Per testare l’effetto della musica sull’attenzione sono stati condotti diversi esperimenti, i cui risultati sono davvero curiosi.

È stato riscontrato, ad esempio, che durante lo svolgimento di un compito alcuni studenti messi alla prova con la musica hanno ottenuto un minore punteggio rispetto a quelli che non l’hanno ascoltata. C’è però un ‘ma’! Le prove sono state effettuate con un sottofondo musicale cantato e non strumentale, elemento non trascurabile in quanto le parole sono una fortissima fonte di distrazione. Inoltre, nell’assegnazione di punti è stata notata una rilevante variazione. Cosa vuol dire? Vuol dire che l’attitudine a concentrarsi ascoltando musica varia da persona a persona, in base a diversi fattori tra cui l’abitudine e la capacità di focalizzarsi su uno specifico obiettivo in un determinato momento. Questo significa che musica e concentrazione possono davvero essere complementari, se si studia accompagnati da un sottofondo strumentale o ambient e si è capaci di mantenere viva l’attenzione.

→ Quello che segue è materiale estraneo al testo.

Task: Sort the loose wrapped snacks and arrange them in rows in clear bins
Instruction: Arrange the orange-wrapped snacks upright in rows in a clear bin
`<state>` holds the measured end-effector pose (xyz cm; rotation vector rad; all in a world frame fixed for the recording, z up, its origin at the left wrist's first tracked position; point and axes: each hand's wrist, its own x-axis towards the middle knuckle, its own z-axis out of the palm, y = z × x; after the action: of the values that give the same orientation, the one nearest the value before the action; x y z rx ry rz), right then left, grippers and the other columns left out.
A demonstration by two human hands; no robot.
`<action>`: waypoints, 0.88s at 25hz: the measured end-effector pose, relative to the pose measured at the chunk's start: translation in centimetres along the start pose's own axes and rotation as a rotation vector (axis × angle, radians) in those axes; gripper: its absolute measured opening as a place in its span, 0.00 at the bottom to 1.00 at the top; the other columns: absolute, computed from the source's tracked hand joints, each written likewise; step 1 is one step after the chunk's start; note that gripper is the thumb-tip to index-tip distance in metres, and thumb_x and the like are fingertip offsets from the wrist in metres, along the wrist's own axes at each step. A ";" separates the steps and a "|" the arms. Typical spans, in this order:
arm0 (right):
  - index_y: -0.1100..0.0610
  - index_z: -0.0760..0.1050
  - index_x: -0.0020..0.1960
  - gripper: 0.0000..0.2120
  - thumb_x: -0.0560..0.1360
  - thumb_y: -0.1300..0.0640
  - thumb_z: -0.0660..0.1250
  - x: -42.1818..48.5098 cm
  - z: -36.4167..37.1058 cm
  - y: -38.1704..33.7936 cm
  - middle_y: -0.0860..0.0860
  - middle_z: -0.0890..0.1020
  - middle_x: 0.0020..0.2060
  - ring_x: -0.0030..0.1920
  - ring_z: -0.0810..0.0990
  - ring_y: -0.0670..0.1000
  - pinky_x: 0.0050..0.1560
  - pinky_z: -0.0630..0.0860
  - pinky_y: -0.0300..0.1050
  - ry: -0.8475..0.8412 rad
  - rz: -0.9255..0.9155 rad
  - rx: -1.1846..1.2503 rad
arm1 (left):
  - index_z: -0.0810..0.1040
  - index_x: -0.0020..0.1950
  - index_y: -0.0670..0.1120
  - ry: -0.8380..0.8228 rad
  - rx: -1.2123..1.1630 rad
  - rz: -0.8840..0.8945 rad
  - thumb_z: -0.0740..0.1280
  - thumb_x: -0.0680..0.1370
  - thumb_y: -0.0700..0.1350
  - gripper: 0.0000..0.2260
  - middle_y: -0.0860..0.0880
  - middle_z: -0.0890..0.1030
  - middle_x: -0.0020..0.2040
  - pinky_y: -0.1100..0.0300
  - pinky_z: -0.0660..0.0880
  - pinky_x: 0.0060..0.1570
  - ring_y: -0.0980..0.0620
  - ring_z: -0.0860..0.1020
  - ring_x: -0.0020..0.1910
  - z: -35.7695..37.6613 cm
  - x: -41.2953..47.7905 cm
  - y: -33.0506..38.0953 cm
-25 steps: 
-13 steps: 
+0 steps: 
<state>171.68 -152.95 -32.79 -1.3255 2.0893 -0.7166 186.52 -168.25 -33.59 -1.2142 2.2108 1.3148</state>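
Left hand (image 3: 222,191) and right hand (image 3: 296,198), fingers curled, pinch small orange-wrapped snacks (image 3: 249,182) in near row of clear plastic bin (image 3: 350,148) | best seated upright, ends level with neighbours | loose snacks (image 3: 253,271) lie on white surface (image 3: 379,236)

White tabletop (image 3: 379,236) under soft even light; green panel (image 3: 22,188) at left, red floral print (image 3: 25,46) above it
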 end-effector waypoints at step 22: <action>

Un altro esperimento è stato condotto dai ricercatori del settore di Medicina di Standford. L’esperimento ha mostrato come la musica influisce sulle aree del cervello coinvolte nell’attenzione e nella memoria. Gli scienziati hanno fornito un paio di cuffie, riduttori del rumore e istruzioni su come ascoltare musica passivamente ad undici uomini ed otto donne. Al termine dell’esperimento i risultati hanno mostrato che la maggiore attività del cervello si è verificata nei momenti di silenzio delle brevi pause inserite tra le canzoni. Questo ha evidenziato che ascoltare musica mentre si svolge un’attività che ha bisogno di una particolare attenzione può essere deleterio perché ci si focalizza in gran parte sul brano in riproduzione.

Quindi, cosa conviene fare?

Eccoci arrivati al dunque. Cosa conviene fare? Tentare di studiare con la musica o lasciar perdere e continuare a sopportare i silenzi delle sessioni?  Come abbiamo visto, l’influenza della musica sul cervello umano varia da persona a persona. Il consiglio è quello di sperimentare, non in prossimità di esami importanti ovviamente, lo studio con un sottofondo musicale. Generi consigliati? Musica strumentale ambient che puoi trovare facilmente anche curiosando nelle playlist di Spotify. Chi meglio di te può stabilire gli effetti positivi o negativi della musica sul tuo rendimento?

Musica e concentrazione potranno non essere complementari quindi, ma la tentazione davanti ad un mattone di libro è tanta!

Cosa fai tu per massimizzare la tua concentrazione?